Em 1997, normas foram estabelecidas pela Prefeitura para a área central, com a Lei nº. 16.290 do Sítio Histórico do Bairro do Recife. Assegurava-se a setorização e execução de projetos previstos no Plano de Revitalização de 1993. Intensificava-se a densidade construtiva e modificavam-se índices urbanísticos com três linhas de intervenção - controlada; de renovação e conservação urbana, fixando-se condições de uso e ocupação do solo e mecanismos de planejamento e gestão. A setorização deveria controlar a descaracterização do casario histórico quando objeto de reformas, regulando o gabarito de altura, taxa de ocupação e coeficiente de utilização. O setor com índices mais flexíveis, permitindo maior verticalização era o de renovação.
Instrumentos urbanísticos fundamentados na função social da propriedade e mecanismos redistributivos seriam definidos a seguir (2001) pelo Estatuto da Cidade, como operações urbanas, operações urbanas consorciadas, direito de preempção, solo criado, outorga onerosa e transferência do direito de construir, buscando justiça social coerente com os debates em torno da elaboração da Lei Federal, consistindo na primeira vez em que operações urbanas foram aventadas para transformar a área central. A incorporação destes instrumentos aos documentos dos Planos Diretores não significou sua aplicação, pois somente em 2022, as leis complementares de operacionalização destes foram aprovadas.

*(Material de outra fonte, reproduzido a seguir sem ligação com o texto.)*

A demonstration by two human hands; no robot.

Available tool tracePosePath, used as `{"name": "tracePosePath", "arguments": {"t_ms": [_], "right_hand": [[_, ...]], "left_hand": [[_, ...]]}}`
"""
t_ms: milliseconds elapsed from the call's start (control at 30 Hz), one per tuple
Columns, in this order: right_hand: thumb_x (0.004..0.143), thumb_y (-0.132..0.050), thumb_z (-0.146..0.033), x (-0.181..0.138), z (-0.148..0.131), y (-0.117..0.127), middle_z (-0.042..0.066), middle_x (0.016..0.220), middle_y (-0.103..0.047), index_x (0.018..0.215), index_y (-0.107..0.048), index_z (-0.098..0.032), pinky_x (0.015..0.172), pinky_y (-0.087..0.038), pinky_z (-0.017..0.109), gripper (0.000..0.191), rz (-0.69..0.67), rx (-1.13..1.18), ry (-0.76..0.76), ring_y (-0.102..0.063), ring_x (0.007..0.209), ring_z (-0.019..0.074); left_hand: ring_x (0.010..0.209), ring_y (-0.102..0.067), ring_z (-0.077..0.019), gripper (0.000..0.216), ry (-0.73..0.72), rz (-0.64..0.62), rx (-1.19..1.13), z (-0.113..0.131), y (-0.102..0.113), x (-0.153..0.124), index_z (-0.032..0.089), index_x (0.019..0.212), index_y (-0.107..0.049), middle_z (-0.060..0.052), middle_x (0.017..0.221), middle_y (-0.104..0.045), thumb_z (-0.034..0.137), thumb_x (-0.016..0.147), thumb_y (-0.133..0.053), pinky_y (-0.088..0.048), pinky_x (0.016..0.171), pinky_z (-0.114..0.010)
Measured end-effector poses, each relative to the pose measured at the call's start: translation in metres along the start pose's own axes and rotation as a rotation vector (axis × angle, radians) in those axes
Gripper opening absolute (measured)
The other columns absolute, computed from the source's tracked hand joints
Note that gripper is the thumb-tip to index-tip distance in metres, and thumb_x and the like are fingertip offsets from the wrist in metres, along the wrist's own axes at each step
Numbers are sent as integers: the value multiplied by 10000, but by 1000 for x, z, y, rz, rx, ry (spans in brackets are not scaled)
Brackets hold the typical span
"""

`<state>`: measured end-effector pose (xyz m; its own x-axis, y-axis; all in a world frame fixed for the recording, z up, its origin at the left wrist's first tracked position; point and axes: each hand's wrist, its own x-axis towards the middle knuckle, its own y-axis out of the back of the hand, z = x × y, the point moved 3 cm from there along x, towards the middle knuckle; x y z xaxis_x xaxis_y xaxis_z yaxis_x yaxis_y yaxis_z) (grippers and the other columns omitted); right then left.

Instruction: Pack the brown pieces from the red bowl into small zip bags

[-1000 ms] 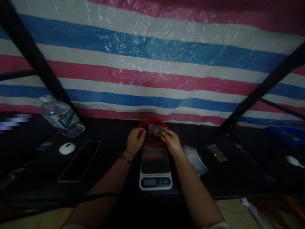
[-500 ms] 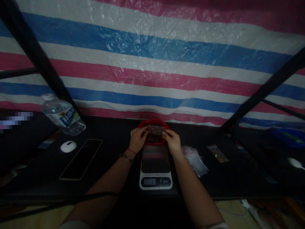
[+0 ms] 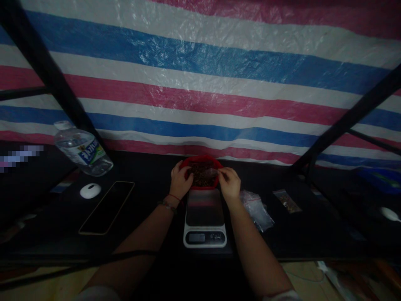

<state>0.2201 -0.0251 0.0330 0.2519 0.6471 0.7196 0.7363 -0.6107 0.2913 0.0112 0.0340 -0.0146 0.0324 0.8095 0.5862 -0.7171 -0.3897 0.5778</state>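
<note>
A red basin [image 3: 204,158] holds brown dried bits [image 3: 199,177], too small to name. Pinched in my right hand [image 3: 230,183] is one end of a small clear plastic bag [image 3: 210,172], stretched out over the basin. My left hand [image 3: 181,179] rests at the basin's left rim, thumb and forefinger apart, with nothing visible between them. Just in front of the basin, between my forearms, stands a kitchen scale [image 3: 205,209] with a dark top and a small display.
Right of my right forearm lies a pile of clear zip bags [image 3: 257,210], then a filled zip bag [image 3: 287,201]. A white spoon [image 3: 390,214] and blue tray [image 3: 380,180] sit far right. On the left are a phone [image 3: 107,207], white mouse [image 3: 90,191] and water bottle [image 3: 84,150].
My left hand has let go of the bag and moved slightly left to the basin's rim. The bag now hangs from my right hand alone, uncovering more of the basin's contents.
</note>
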Motion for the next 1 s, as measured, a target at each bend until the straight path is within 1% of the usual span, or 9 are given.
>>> {"name": "tracePosePath", "arguments": {"t_ms": [100, 233, 333, 500, 633, 700, 800, 900, 1000], "right_hand": [[843, -547, -268, 0, 0, 1, 66, 879, -661, 856, -694, -225, 804, -523, 370, 153, 21, -9, 11, -618, 854, 200], [848, -543, -268, 0, 1, 0, 69, 925, -651, 871, -690, -234, 842, -519, 390, 154, 1, -4, 43, -615, 908, 206], [846, -547, -262, -1, -1, 0, 79, 965, -637, 875, -691, -232, 870, -512, 397, 149, 18, 12, 75, -609, 953, 209], [829, -572, -260, -2, 0, 1, 85, 996, -634, 861, -700, -227, 864, -512, 389, 137, 27, 0, 87, -609, 958, 210], [826, -583, -288, -2, 6, 0, 70, 960, -667, 837, -691, -218, 880, -491, 397, 129, 48, -20, 83, -616, 937, 204], [815, -600, -314, -2, 9, -2, 62, 897, -684, 775, -674, -203, 851, -492, 377, 139, 44, -29, 56, -626, 888, 196], [796, -624, -369, -3, 14, -1, 46, 806, -688, 743, -657, -185, 770, -501, 330, 194, 87, -23, -80, -635, 796, 185], [817, -584, -404, -5, 19, 1, 47, 825, -704, 851, -683, -174, 738, -510, 310, 253, 126, 6, -211, -650, 759, 181], [845, -535, -395, -6, 20, -1, 63, 965, -720, 997, -694, -180, 833, -507, 320, 307, 101, 50, -226, -668, 888, 197]], "left_hand": [[1245, -442, -311, 242, 4, -17, -41, -1, -2, 0, 181, 994, -663, -129, 1332, -451, 254, 774, -593, -364, 1063, -486], [1239, -453, -305, 225, 12, -17, -72, -1, -2, 0, 163, 962, -674, -135, 1319, -454, 228, 765, -587, -359, 1084, -470], [1256, -440, -296, 259, 2, -16, -101, 1, -2, 0, 152, 999, -663, -137, 1335, -437, 206, 760, -580, -347, 1100, -459], [1263, -432, -286, 313, -22, -23, -131, 6, 1, 0, 131, 1052, -646, -150, 1348, -424, 190, 753, -577, -338, 1112, -441], [1257, -437, -275, 324, -52, -15, -118, 8, 1, 1, 149, 1069, -641, -133, 1338, -442, 190, 755, -573, -349, 1101, -444], [1246, -446, -272, 320, -58, -11, -96, 8, 2, 1, 167, 1065, -643, -120, 1336, -453, 193, 754, -577, -358, 1089, -450], [1233, -450, -273, 312, -76, 6, -54, 9, 3, 0, 191, 1060, -646, -104, 1335, -467, 206, 754, -588, -361, 1073, -460], [1228, -447, -277, 319, -91, 26, -26, 11, 6, 0, 207, 1068, -645, -95, 1325, -482, 221, 753, -594, -363, 1055, -469], [1226, -444, -276, 323, -99, 34, -31, 15, 8, -1, 219, 1085, -637, -85, 1324, -490, 240, 766, -584, -365, 1041, -475]]}}
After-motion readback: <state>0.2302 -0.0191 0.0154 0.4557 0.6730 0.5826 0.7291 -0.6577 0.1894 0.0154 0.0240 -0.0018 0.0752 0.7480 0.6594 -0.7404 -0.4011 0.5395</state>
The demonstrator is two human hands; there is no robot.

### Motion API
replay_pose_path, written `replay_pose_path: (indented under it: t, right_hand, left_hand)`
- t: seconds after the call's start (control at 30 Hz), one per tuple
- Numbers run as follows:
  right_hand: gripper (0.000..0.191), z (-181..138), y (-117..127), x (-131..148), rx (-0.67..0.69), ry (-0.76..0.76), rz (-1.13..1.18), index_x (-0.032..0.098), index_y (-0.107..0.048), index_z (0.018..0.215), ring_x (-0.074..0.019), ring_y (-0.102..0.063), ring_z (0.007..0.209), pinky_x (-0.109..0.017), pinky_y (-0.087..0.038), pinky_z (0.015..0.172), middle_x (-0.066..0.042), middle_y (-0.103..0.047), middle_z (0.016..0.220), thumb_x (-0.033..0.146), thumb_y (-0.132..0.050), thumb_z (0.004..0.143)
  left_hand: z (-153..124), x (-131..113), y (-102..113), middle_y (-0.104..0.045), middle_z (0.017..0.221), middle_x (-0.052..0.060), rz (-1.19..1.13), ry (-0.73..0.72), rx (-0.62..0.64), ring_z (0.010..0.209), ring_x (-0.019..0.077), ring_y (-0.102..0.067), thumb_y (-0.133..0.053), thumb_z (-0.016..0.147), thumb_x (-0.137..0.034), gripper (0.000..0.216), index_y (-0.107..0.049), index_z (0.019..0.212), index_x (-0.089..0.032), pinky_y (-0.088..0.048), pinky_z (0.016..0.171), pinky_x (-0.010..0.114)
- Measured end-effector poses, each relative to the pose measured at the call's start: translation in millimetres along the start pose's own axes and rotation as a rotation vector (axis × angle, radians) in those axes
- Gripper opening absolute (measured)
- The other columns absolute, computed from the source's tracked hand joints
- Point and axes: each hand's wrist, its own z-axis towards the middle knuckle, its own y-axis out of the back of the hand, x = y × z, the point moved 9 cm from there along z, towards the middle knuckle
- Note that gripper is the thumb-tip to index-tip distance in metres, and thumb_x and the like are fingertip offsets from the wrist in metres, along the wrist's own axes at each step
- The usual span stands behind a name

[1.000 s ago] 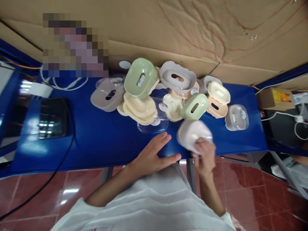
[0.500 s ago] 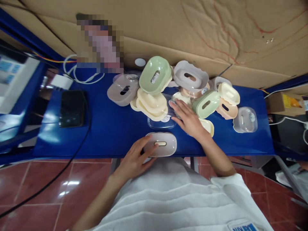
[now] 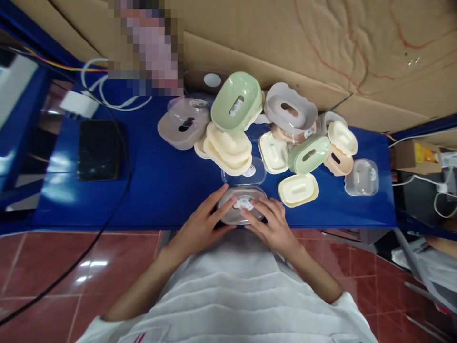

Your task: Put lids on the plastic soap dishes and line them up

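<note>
A grey soap dish [image 3: 228, 216] lies at the table's front edge, close to my body. Over it sits a clear plastic lid with a round white label [image 3: 244, 202]. My left hand [image 3: 205, 224] grips the left side, thumb at the near edge and fingertips on the top. From the right, my right hand [image 3: 273, 221] holds the lid, its fingers bent over the top near the label. Whether the lid's rim is fully seated cannot be seen under the fingers. Another clear lid [image 3: 232, 178] lies just behind the dish.
Behind are cream trays [image 3: 228, 147], green dishes [image 3: 237, 100], a grey dish [image 3: 285, 109] and a peach dish [image 3: 339, 162]. A cream piece [image 3: 298, 189] lies to the right, a lidded dish [image 3: 362, 178] farther right. A black box [image 3: 99, 150] and cables [image 3: 117, 100] are left.
My right hand has come back from the pile with a clear lid, which is now over the grey dish. My left hand has stayed at the dish's left side.
</note>
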Motion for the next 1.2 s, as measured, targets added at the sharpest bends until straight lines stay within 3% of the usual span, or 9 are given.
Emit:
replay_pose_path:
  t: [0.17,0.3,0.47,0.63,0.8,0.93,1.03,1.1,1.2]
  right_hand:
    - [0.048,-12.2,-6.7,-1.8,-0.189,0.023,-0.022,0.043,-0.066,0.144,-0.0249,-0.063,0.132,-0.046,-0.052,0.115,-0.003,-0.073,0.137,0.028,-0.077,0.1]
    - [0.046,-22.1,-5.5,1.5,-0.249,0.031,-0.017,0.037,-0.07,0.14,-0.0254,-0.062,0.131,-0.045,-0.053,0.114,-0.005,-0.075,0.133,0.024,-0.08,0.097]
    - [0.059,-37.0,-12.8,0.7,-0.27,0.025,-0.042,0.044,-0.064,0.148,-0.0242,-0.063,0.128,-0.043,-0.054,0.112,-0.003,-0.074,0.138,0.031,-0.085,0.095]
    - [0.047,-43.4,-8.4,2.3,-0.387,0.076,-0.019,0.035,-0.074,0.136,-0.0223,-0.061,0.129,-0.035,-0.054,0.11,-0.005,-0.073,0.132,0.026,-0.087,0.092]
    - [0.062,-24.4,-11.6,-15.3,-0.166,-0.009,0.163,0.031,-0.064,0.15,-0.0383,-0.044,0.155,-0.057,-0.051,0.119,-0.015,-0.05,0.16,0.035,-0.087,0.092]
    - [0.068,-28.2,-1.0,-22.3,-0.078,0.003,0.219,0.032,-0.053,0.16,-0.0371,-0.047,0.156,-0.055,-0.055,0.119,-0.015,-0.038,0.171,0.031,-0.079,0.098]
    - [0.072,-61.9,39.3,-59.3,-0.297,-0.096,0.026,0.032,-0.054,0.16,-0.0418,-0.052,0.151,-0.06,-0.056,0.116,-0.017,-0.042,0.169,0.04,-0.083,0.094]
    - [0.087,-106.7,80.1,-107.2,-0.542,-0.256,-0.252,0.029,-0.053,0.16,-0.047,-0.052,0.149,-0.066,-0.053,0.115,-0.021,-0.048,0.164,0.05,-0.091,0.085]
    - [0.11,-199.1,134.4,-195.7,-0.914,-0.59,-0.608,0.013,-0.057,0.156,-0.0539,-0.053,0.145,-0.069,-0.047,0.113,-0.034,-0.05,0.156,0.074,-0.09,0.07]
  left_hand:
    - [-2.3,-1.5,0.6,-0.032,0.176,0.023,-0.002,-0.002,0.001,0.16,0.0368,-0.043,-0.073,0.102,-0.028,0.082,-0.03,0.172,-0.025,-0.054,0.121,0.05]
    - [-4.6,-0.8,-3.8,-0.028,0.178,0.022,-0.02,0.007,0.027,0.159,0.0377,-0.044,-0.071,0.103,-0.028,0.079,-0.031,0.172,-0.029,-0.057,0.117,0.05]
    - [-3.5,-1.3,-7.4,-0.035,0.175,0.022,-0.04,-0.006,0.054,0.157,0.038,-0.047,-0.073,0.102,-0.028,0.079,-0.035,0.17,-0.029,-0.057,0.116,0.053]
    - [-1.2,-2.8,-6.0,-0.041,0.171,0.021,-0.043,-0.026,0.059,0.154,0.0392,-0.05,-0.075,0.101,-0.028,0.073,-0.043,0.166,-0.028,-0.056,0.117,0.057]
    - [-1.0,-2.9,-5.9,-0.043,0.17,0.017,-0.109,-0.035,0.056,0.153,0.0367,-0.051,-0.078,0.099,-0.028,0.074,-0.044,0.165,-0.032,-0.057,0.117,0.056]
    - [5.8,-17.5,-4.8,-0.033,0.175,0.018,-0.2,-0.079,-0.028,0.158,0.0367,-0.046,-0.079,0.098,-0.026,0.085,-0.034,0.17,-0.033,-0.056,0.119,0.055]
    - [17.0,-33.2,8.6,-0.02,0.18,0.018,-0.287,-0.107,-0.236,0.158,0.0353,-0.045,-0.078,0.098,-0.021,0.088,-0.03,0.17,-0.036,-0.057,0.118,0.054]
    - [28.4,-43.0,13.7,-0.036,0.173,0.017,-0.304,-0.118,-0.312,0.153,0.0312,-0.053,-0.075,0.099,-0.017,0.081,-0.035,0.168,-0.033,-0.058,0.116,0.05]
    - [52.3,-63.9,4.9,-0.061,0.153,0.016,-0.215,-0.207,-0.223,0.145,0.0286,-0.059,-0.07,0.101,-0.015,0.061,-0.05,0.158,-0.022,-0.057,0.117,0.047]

Revisões do Plano Diretor de 1991 levariam à aprovação do Plano Diretor da Cidade do Recife - PDCR 1998. Embora redigido sob o espírito da Reforma Urbana e debates do Estatuto da Cidade, o PDCR não alcançou implementação, sequer foi objeto de acompanhamento (Nunes, 2013). Seguindo princípios democráticos e propondo cumprir com a participação social, o PDCR não avançou quando exposto a forças legislativas locais, cujos interesses descaracterizaram (id., ibid.) o projeto original, sobretudo os índices urbanísticos. O PDCR embasou a revisão da Lei de Uso e Ocupação do Solo - LUOS nº 16.176/97 (1994), e a proposta de instrumentos urbanísticos (id., ibid.), mas o descompasso e o vácuo deixado por sua descontinuidade, evidencia realizações fragmentadas e dissonantes.
Desde o final dos 1990 e anos 2000, o empreendedorismo urbano (Compans, 2005) se tornou pauta urbanística, e despontou no Recife, na contramão do planejamento progressista e social. Programas, políticas públicas e Projetos Urbanos coerentes com o planejamento estratégico, e com a ação imobiliária e parcerias público-privado, estavam alinhados à promoção econômica e cultural em áreas esvaziadas ou em declínio, com apelo à imagem urbana e à qualidade turística. Distintas linhas de transformação urbana conviviam, sem se encontrar; uma emanava desse ideário e a outra, da elaboração dos Planos Diretores de 1991 e 1998, e daquele aprovado em 2008 (Lei nº 17.511/2008), vigente até o fim de 2020, e nas leis complementares, nem todas alcançadas, mas enunciando objetivos sociais significativos. Tais políticas municipais conviviam com programas estratégicos do Governo do Estado de Pernambuco, com resultados em nível local, como a implantação do Porto Digital (2000).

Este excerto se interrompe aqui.